A cloroquina vem sendo defendida pelo presidente Jair Bolsonaro (sem partido) como principal bandeira de seu governo no combate à pandemia, apesar de estudos científicos apontarem para a baixa eficácia da cloroquina na cura de pacientes infectados e do alto grau de efeitos colaterais para quem passa a tomá-la. A droga é originariamente usada para tratamentos de doenças como lúpus e malária.
A aplicação de remédios à base de cloroquina para pacientes com sintomas iniciais da covid-19 foi, seria, inclusive, o motivo principal para a saída do ex-ministro Nelson Teich da Saúde. O presidente defende um uso amplo da substância. O médico propôs um estudo profundo no ministério sobre os efeitos, mas foi cobrado sobre uma definição com urgência.
A ampliação do uso da cloroquina para pacientes com quadro leve do novo coronavírus, poderia elevar a pressão por vagas em centros de terapia intensiva (UTI) e provocar mortes em casa por arritmia, alertou outro ex-ministro de Saúde do governo Bolsonaro, Luiz Henrique Mandetta.
Em entrevista à Folha de S.Paulo, ele afirmou que resultados iniciais de estudos que recebeu quando ainda estava no governo já indicavam riscos no uso do medicamento.
"Começaram a testar pelos [quadros] graves que estão nos hospitais. Do que sei dos estudos que me informaram e não concluíram, 33% dos pacientes em hospital, monitorados com eletrocardiograma contínuo, tiveram que suspender o uso da cloroquina porque deu arritmia que poderia levar a parada [cardíaca]".
Outro presidente que é "garoto-propaganda" do medicamento é o americano, Donald Trump, que nesta segunda (18) voltou ao centro do noticiário por causa da hidroxicloroquina, medicamento que tem as mesmas aplicações da cloroquina. Ele disse que está tomando o remédio como forma de evitar ser infectado pelo vírus.
Trump sempre minimizou os riscos do novo coronavírus, inclusive na semana passada, quando disse que representa perigo apenas para um pequeno grupo de pessoas. Ele também se recusa a usar máscara, contrariando as recomendações de autoridades americanas e embora a maioria de sua equipe cubra os rostos em público.

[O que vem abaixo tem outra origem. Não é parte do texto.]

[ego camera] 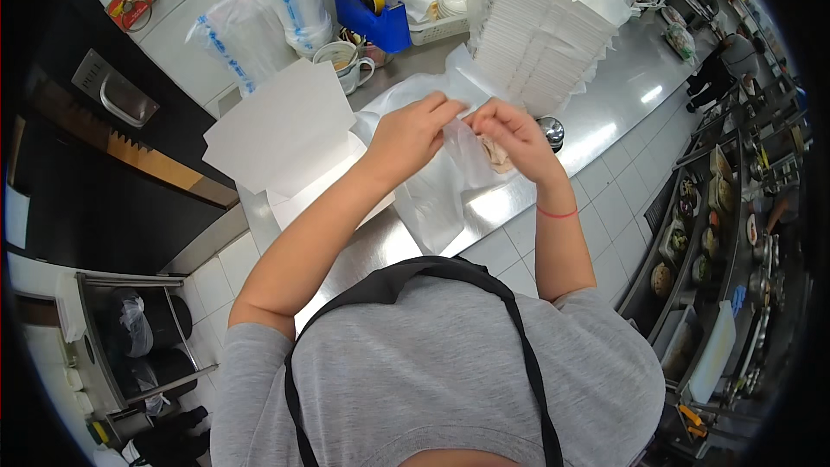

Por outro lado, o presidente demonstra interesse em promover o uso da hidroxicloroquina, mesmo que vários médicos avaliem que não é eficaz para o tratamento do novo coronavírus e entidades reguladoras americanas alertarem que seu uso não é seguro.
O posicionamento pode ter uma motivação financeira, segundo uma reportagem do jornal The New York Times publicada no início de abril. Segundo o jornal, Trump tem uma pequena participação acionária na Sanofi, empresa francesa que é uma das maiores fabricantes do remédio. Um grande doador do Partido Republicano, Ken Fisher, segundo o New York Times, tem uma empresa que é uma das principais acionistas da Sanofi.